Kim Smouter, director of the European Network Against Racism, points out that the mass deployment of AI brings about opacity in decision-making processes, making it difficult for individuals to identify and address discrimination.
Smouter explains that individuals often have limited knowledge of how AI systems operate, making it challenging to detect instances of discrimination or systemic biases. It becomes even more complex when the discrimination is part of a broader issue that affects multiple individuals. Smouter references the Dutch child welfare scandal, where a large number of benefit claims were wrongly labeled as fraudulent due to institutional bias. The discovery of such dysfunctions is challenging, and obtaining redress can be difficult and time-consuming, leading to significant and sometimes irreversible harm.
These examples illustrate the inherent difficulties in substantiating AI-based discrimination and obtaining remedies when such discrimination occurs. The complexity of AI systems and the lack of transparency in decision-making processes can make it challenging for individuals to recognize and address instances of discrimination effectively.

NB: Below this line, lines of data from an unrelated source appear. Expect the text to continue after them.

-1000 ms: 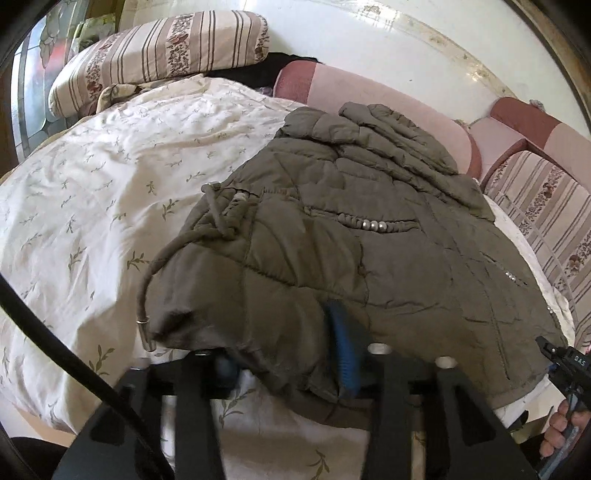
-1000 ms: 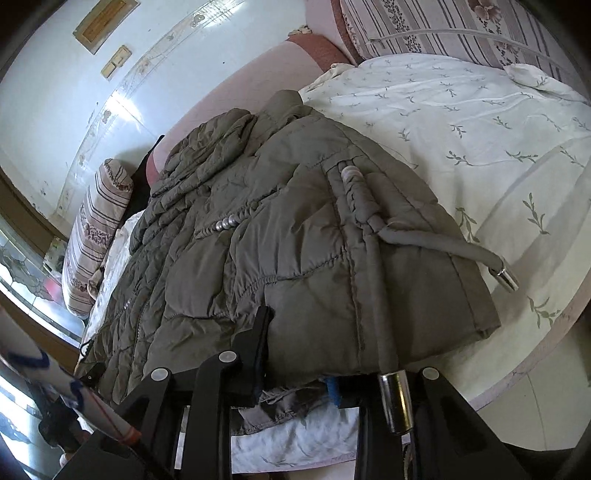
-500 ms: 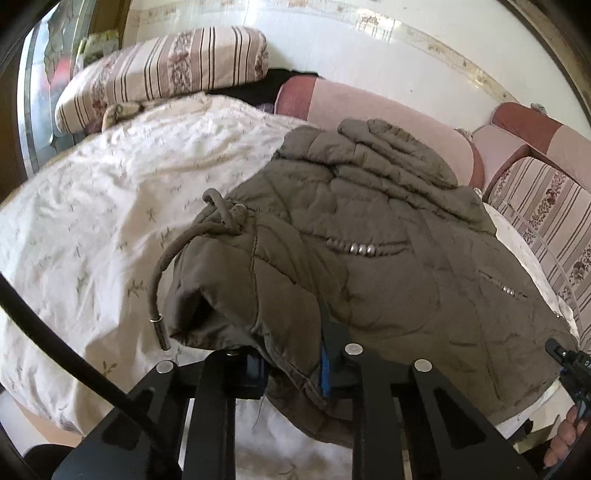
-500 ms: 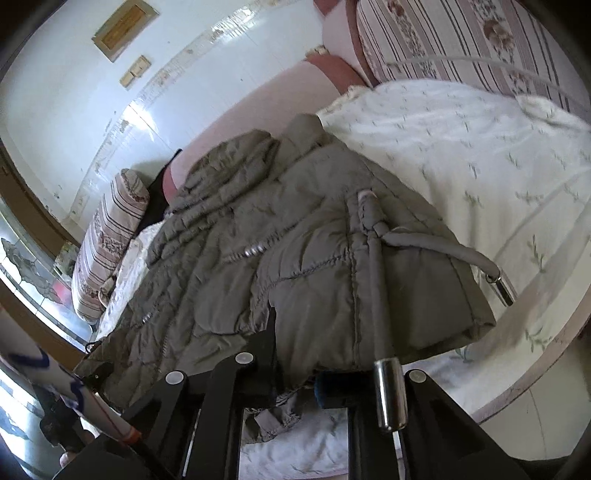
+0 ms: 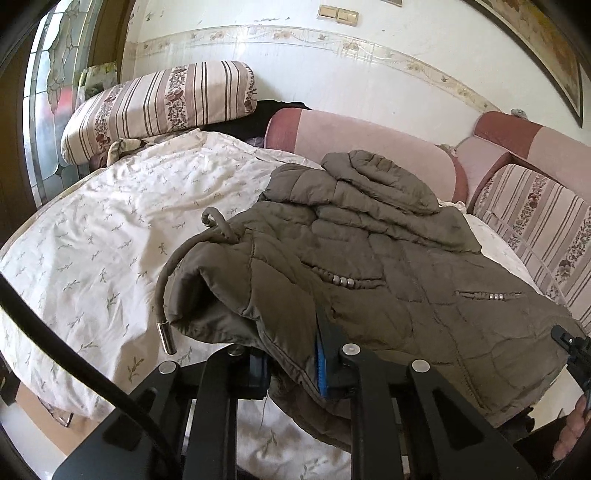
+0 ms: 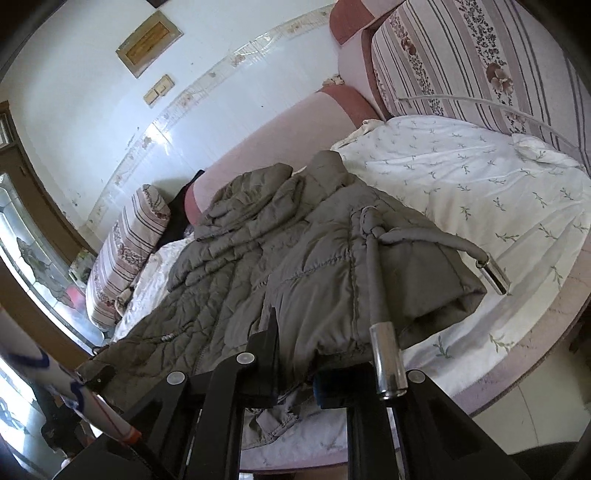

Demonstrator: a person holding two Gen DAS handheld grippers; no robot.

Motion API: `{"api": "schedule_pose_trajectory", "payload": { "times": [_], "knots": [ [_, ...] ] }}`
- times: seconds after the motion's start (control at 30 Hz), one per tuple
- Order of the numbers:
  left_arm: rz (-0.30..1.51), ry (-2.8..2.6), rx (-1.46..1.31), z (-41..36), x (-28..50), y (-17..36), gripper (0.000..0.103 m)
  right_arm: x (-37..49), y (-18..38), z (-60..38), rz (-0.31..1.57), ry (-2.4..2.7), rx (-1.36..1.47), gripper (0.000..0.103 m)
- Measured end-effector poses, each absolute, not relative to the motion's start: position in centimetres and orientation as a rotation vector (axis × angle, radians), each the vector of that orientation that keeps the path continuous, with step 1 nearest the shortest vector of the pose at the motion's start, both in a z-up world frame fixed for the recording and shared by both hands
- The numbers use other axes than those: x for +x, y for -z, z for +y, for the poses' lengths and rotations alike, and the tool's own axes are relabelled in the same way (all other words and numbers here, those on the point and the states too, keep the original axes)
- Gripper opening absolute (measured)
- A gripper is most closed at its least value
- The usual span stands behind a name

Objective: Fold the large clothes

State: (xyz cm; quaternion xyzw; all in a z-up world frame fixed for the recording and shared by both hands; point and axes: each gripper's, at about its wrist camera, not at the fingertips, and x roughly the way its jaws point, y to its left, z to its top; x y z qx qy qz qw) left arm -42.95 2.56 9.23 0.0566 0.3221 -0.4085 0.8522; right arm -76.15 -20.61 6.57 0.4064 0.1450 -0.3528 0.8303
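Lying on a bed with a white leafy sheet (image 5: 92, 240): a big olive puffer jacket (image 5: 388, 258). Spread out flat, with the hood (image 5: 380, 177) at the far end, close to the pink padded headboard (image 5: 369, 147). Near hem lifted up off the sheet, at the near edge of the bed.

Left gripper (image 5: 291, 369) down at the near hem, close to the jacket's left corner. Jaws closed tight, pinching a fold of the olive cloth between the black pad and the blue one.

Right gripper (image 6: 295, 380) at the same near hem, close to the jacket's right corner. Jaws just been closing, now squeezing the hem, with cloth bunched between them and a bit hanging down under them.

Hanging over the left corner: a thick grey cord (image 5: 166, 284) with a shiny metal tip (image 5: 166, 338), dangling just above the sheet. At the right corner, two more cords from one knot. One cord's silver tip (image 6: 386, 358) resting on the right gripper. The other tip (image 6: 495, 273) sticking out to the right, over the sheet.

Far left on the bed: a long striped bolster pillow (image 5: 159, 107) with flowers on it. Far right: a striped cushion (image 5: 535, 229) leaning up beside the bed. High on the white wall: two light switches (image 5: 338, 14). At the near right edge of the left view: part of a person's hand (image 5: 576, 424).
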Motion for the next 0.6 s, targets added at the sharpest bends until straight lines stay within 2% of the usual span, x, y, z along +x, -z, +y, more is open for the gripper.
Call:
{"api": "schedule_pose_trajectory", "payload": {
  "times": [0.27,0.6],
  "knots": [
    [0.683,0.884,0.095,2.4,-42.7,-11.2,0.017,-76.8,-8.2,-21.5,0.278,0.713,0.894,0.014],
    [0.635,0.938,0.012,-0.9,-38.3,-18.6,0.018,-74.9,-15.4,-26.2,0.207,0.673,0.821,0.014]
  ]
}}
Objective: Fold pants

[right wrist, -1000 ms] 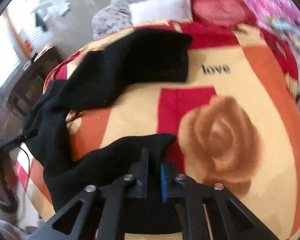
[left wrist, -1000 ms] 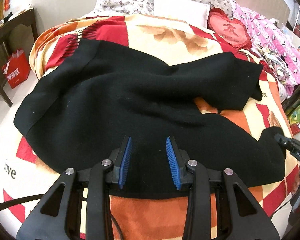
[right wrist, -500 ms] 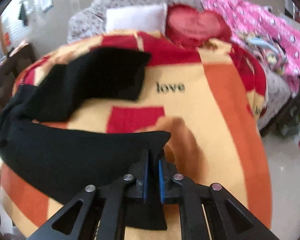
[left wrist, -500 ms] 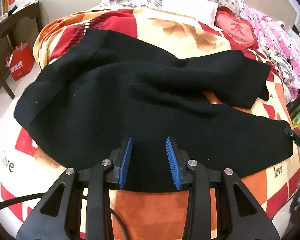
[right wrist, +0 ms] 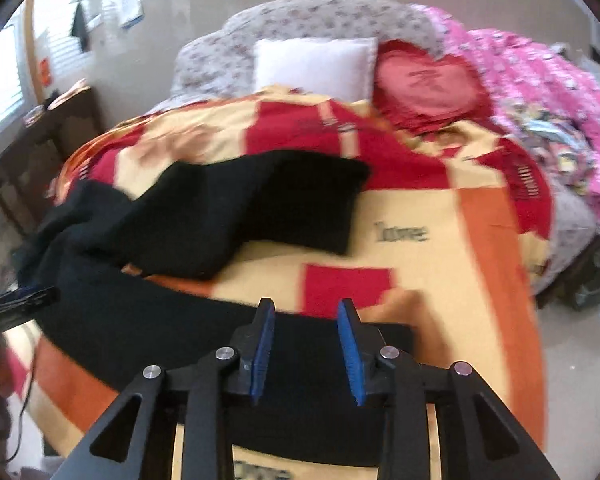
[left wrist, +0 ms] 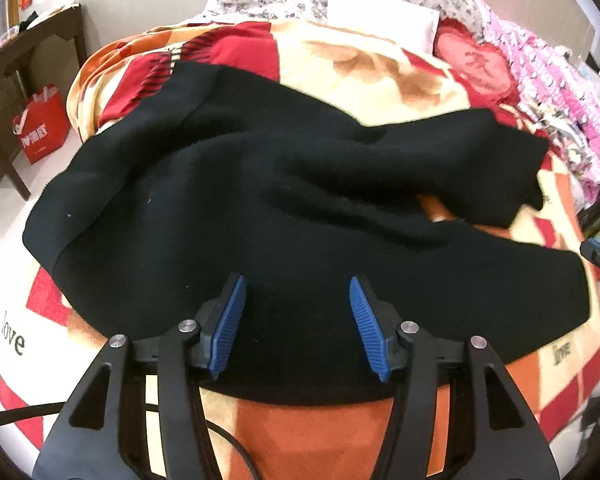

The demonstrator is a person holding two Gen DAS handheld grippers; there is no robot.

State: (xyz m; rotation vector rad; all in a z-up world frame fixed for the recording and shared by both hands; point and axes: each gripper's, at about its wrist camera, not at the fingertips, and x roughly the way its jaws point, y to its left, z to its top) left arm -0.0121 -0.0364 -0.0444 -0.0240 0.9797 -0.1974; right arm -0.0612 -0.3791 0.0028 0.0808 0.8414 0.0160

According to Chowdhury, there is a pressing need for a global regulatory body similar to the United Nations to address the risks associated with AI. While AI has shown remarkable innovation, concerns have been raised by technologists and ethicists regarding its moral and ethical implications. These concerns encompass issues such as misinformation, embedded racial and gender biases in AI algorithms, and the generation of misleading content by tools like ChatGPT.
Chowdhury expresses worry about entering a post-truth world where online information, including text, video, and audio, becomes untrustworthy due to generative AI. This raises questions about how we can ensure the integrity of information and how we can rely on it for making informed decisions. With the European Union’s AI Act as an example, meaningful regulation of AI is crucial at this moment. However, there are concerns about the lengthy timeline it takes for regulatory proposals to become effective, potentially delaying necessary actions.
Smouter emphasizes the need for greater transparency and accountability in AI algorithms. This includes making algorithms more understandable for non-experts, conducting tests and publishing results, establishing independent complaint processes, conducting periodic audits and reporting, and involving racialized communities in the design and deployment of technology. Enforcement of the AI Act, which takes a fundamental rights perspective and introduces concepts like redress, is anticipated to commence in approximately two years. Reducing this timeline would be advantageous to uphold transparency and accountability as integral aspects of innovation.